Vous trouvez ça con c'que je dis ?... Vous êtes certains ?... Réfléchissez un peu.

Des siècles d'humanité, de savoir, de connaissances, de cultures... et il reste quoi ? Un crayon en bois dans ma main droite et un vulgaire carnet qui, j'en suis sûr, finira dans la poussière et sera délavé par des pluies incessantes. Du moins c'est ce que je crois car, à cet instant du récit, je suis toujours censé être dans ma cave, vous comprenez ? Il faut ménager un peu de suspens ! Dans tous les polars que j'aie lus, l'intrigue se déroulait progressivement pour obliger le lecteur à atteindre le dernier chapitre, l'épilogue qui dévoile tout, la satiété de l'écriture... je vous rassure tout de suite, je ne dévoilerai aucun criminel de quelconque sorte que ce soit dans mon aventure !
Je suis dans ma cave et j'époussète mes vêtements. Mes oreilles entonnent un bourdonnement incessant et ma raison vacille. Je suis interloqué et mon esprit est tourné vers ces sifflements, ces acouphènes qui troublent mon équilibre nerveux.
Je suis dans le noir !
Je ne m'en étais pas encore aperçu mais la pénombre m'entoure, m'enveloppe d'un sombre linceul de mort. Je me force à rester debout et je me sers d'un rayonnage pour stabiliser mes vertiges en y plaquant ma hanche droite. Je ne ressens aucune blessure ni contusions mais ma torpeur fausse peut-être mon diagnostic ?... Les sifflements continuent.
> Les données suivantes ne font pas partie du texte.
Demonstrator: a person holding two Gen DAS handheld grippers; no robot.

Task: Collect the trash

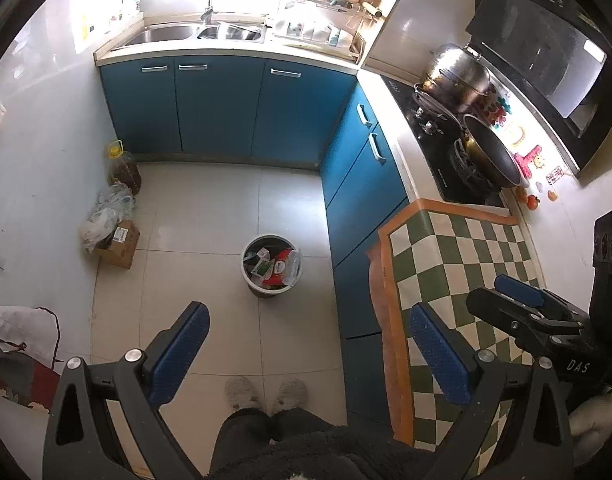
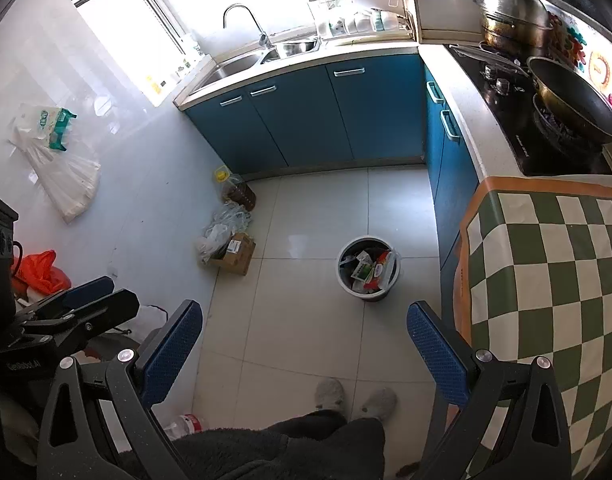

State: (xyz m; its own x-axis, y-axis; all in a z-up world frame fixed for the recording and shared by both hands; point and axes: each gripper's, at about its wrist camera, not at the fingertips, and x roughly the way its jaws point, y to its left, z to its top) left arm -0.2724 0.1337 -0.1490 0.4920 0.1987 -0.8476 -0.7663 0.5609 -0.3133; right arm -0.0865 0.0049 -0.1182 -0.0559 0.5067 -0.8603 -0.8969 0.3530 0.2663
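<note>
A round grey trash bin (image 1: pixel 249 278) holding several wrappers stands on the tiled floor, also in the right wrist view (image 2: pixel 348 282). My left gripper (image 1: pixel 306 356) is open and empty, held high above the floor, near side of the bin. My right gripper (image 2: pixel 303 354) is open and empty too, at the same height. The right gripper shows at the right edge of the left wrist view (image 1: pixel 522 304); the left gripper shows at the left edge of the right wrist view (image 2: pixel 77 304). A green-and-white checkered cloth (image 1: pixel 458 264) covers the counter to the right (image 2: pixel 554 272).
Blue cabinets (image 1: pixel 225 108) run along the back and right. A cardboard box (image 1: pixel 119 242) with plastic bags and an oil jug (image 1: pixel 121 166) stand by the left wall. Stove with wok (image 1: pixel 490 150) and pot is on the right. My slippered feet (image 1: pixel 265 394) are below. A plastic bottle (image 2: pixel 183 424) lies on the floor.
</note>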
Dans un laps de temps que j'estime à deux ou trois heures, le bruit qui infeste mes tympans s'amenuise lentement. Je reprends espoir subitement car je n'y croyais plus. Je me frotte les yeux, bouche mon nez et souffle en tenant les doigts bien serrés sur mes narines. J'eus pratiqué la plongée quelques années auparavant et ce geste simple me fît du bien. Mes yeux s'habituent avec difficulté à l'obscurité. C'était une noirceur différente. Vous trouvez ça drôle sans doute ? "Une noirceur différente... comment est-ce possible ?"... ne confondez pas une nuit ou une ombre comme ils en existaient avant... avant ce grand bordel ! Rien ne filtre dans cette immense épaisseur sans âme. Le silence est épais désormais et je guette un soupir, un craquement, une voix. Que s'est-il passé ? Une explosion, un sifflement aigü, inhumain, quasi surnaturel et puis plus rien ! Je tâtonne les murs à la recherche de la sortie. Ma perception est encore balbutiante et je me dirige avec pénibilité vers l'escalier. Il est encore là... je me cogne contre la première marche... mais le haut me semble obstrué ! Je me décide à grimper les marches une à une en retenant mon souffle.
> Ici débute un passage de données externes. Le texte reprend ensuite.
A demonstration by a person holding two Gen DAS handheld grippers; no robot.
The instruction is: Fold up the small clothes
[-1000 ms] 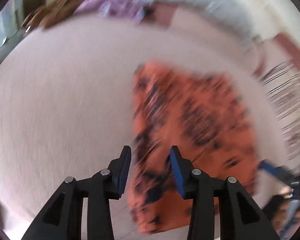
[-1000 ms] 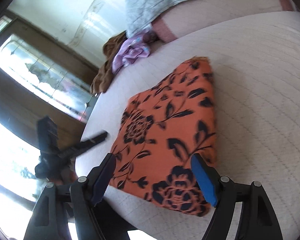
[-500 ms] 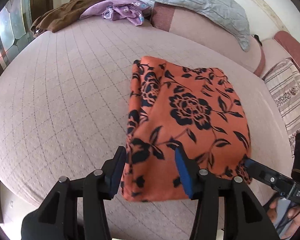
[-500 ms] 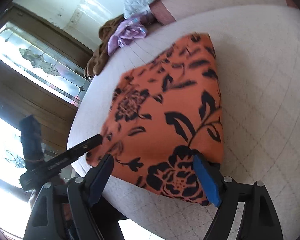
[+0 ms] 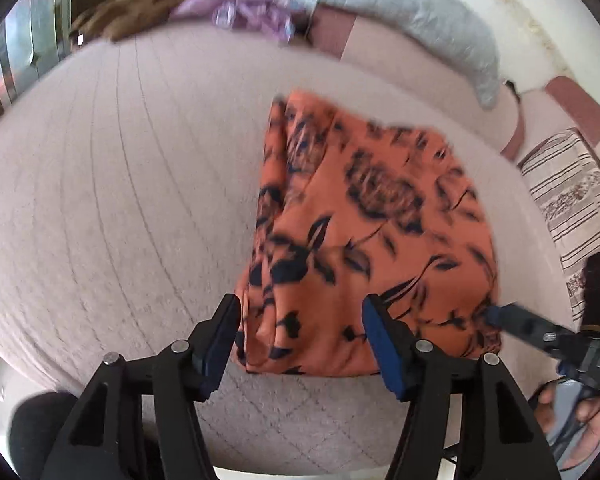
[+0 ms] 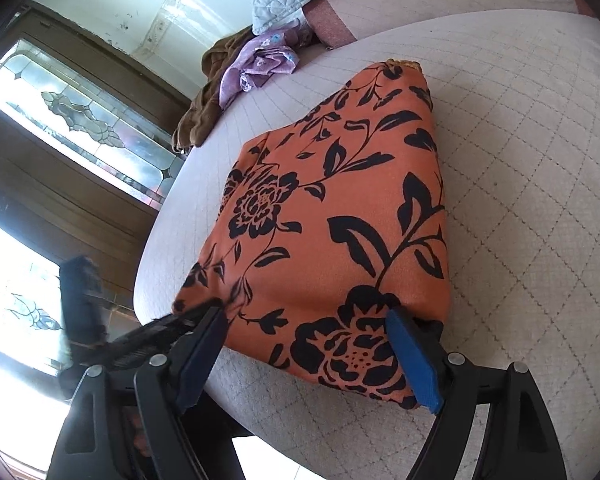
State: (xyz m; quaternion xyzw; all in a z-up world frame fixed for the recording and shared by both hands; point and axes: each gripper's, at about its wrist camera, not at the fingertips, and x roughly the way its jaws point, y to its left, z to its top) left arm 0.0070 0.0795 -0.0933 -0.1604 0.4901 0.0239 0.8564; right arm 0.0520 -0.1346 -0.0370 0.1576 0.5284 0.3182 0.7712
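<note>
An orange cloth with black flowers (image 5: 364,232) lies folded into a rectangle on the pale pink quilted bed (image 5: 120,200). My left gripper (image 5: 300,344) is open, its jaws on either side of the cloth's near left edge, holding nothing. My right gripper (image 6: 312,356) is open too, with its jaws spread around the cloth's near corner (image 6: 340,240). The right gripper's fingers also show in the left wrist view (image 5: 532,326) at the cloth's right corner. The left gripper's fingers show in the right wrist view (image 6: 156,330) at the cloth's left corner.
A brown garment (image 6: 204,104) and a purple one (image 6: 260,60) lie heaped at the far end of the bed. A grey quilted pillow (image 5: 412,20) leans on the backrest. A striped cushion (image 5: 568,192) sits to the right. The bed edge (image 6: 152,240) drops beside a stained-glass window.
My left gripper has opened wider and drawn back slightly from the cloth's near edge. My right gripper has held its place at the near corner. The cloth lies as before.
</note>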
Ma concentration est extrême.

Vous décrire précisément les vicissitudes de ma montée vers l'Inconnu ne servirait à rien, sinon à vous distraire du dénouement, vous égarer, vous disperser dans les méandres de l'ennui et du Soupir.
J'ai donc monté ces putains de marches, cet escalier démoli et branlant, écarté les gravats, déplacé des poutres, poussé des cailloux crayeux, des briques. Mes gestes furent hâtifs et dénués de raison. Je voulais sortir ! En soulevant un pan en aggloméré (de quel mobilier venait-il d'ailleurs ?) la lumière se fit, crue, impériale. Un éclair aveuglant qui vous enfonce les yeux dans leurs orbites.
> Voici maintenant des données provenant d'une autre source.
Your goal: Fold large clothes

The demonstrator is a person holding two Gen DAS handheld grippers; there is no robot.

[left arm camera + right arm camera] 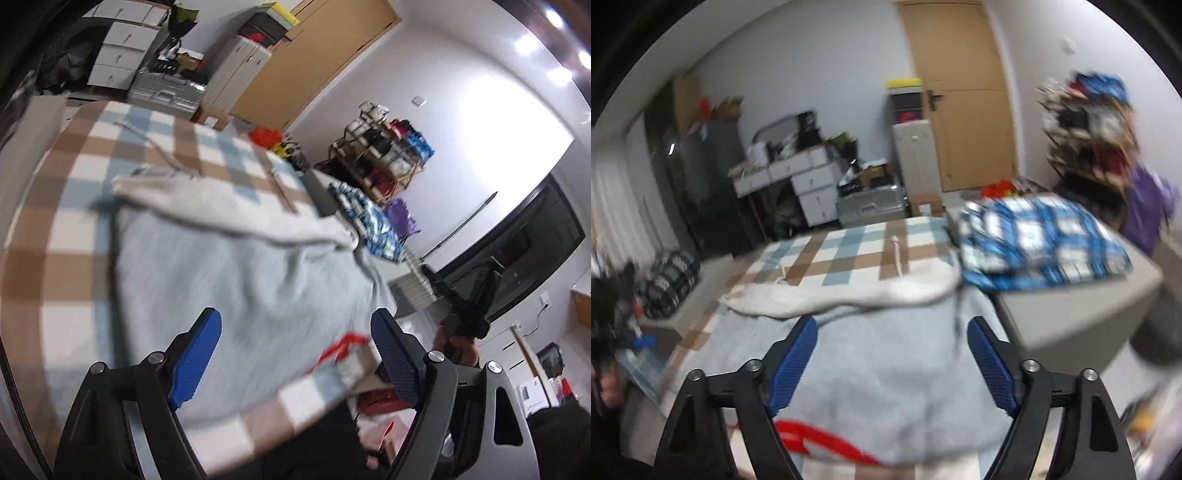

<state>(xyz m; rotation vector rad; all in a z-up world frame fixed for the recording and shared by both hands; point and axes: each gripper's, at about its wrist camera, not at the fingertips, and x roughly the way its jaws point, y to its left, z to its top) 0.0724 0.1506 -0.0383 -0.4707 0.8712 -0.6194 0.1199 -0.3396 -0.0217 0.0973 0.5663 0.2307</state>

Je me cache le visage avec le bras et me décide à sortir. J'avance à cet instant précis que la théorie de l'irradiation est une connerie monumentale et fausse ! Ma sortie est naturelle et sans contrainte.
Je tiens une bouteille à la main -quitte à crever, autant le faire sans soif- et pénètre dans mon nouvel univers. Le lecteur averti aura remarqué que je m'exprime à l'indicatif présent dorénavant ! C'est plus vivant, plus direct, ça avantage ma croisade non ? Evitons les métaphores, les effets de style Bradburiens... il n'y a rien ! Un gigantesque Rien ! Pas de ruines fumantes, de carcasses de voitures, de corps calcinés et figés dans la douleur et l'ahurissement... rien ! Imaginez un espace uniforme d'une teinte unique, crémeuse... voire laiteuse. Le ciel et la terre ne font qu'un. Plus d'horizon, plus de répères, plus de routes et panneaux. Fini l'homme et sa localisation ! Une peinture monochrome, voilà le Monde ! Un monochrome fait d'air et de poussières, une brume qui créé l'infini. Plus d'arbres, de collines, de fleurs, de verdure. Le silence prend l'espace, l'ingurgite et ne le digère pas ! Il garde tout en lui dans ses entrailles muettes.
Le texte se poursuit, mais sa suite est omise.